# [Work to be completed]
Your output should be the complete listing, repeated exactly.

[Start of section]

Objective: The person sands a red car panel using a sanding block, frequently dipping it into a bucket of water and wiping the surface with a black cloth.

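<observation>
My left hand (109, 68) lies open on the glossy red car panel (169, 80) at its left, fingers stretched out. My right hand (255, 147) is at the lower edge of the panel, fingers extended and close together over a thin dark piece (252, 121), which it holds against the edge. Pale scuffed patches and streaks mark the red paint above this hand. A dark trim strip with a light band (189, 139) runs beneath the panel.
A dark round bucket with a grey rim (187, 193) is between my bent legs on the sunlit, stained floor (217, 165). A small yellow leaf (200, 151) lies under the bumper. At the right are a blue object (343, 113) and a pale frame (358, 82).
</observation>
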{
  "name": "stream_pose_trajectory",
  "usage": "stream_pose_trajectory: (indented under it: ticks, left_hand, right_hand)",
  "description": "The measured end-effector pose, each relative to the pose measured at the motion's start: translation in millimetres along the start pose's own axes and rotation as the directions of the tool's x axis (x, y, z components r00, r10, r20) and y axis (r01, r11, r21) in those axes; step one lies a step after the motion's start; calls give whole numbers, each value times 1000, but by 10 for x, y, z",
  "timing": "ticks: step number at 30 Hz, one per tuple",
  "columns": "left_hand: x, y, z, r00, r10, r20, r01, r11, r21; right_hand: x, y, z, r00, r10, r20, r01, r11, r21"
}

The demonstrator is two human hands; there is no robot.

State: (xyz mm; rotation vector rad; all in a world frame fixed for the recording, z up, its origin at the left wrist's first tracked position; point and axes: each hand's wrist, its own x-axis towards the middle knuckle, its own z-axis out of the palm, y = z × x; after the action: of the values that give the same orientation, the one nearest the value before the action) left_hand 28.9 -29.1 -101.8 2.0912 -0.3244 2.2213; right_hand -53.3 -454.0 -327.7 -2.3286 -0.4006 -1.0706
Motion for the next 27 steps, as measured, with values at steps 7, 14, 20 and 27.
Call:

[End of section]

# [Answer to this task]
Objective: The person sands a red car panel using a sanding block, frequently dipping it into a bucket of water and wiping the surface with a black cloth.

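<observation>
My left hand (109, 68) lies open on the glossy red car panel (169, 80) at its left, fingers stretched out. My right hand (255, 147) is at the lower edge of the panel, fingers extended and close together over a thin dark piece (252, 121), which it holds against the edge. Pale scuffed patches and streaks mark the red paint above this hand. A dark trim strip with a light band (189, 139) runs beneath the panel.
A dark round bucket with a grey rim (187, 193) is between my bent legs on the sunlit, stained floor (217, 165). A small yellow leaf (200, 151) lies under the bumper. At the right are a blue object (343, 113) and a pale frame (358, 82).
</observation>
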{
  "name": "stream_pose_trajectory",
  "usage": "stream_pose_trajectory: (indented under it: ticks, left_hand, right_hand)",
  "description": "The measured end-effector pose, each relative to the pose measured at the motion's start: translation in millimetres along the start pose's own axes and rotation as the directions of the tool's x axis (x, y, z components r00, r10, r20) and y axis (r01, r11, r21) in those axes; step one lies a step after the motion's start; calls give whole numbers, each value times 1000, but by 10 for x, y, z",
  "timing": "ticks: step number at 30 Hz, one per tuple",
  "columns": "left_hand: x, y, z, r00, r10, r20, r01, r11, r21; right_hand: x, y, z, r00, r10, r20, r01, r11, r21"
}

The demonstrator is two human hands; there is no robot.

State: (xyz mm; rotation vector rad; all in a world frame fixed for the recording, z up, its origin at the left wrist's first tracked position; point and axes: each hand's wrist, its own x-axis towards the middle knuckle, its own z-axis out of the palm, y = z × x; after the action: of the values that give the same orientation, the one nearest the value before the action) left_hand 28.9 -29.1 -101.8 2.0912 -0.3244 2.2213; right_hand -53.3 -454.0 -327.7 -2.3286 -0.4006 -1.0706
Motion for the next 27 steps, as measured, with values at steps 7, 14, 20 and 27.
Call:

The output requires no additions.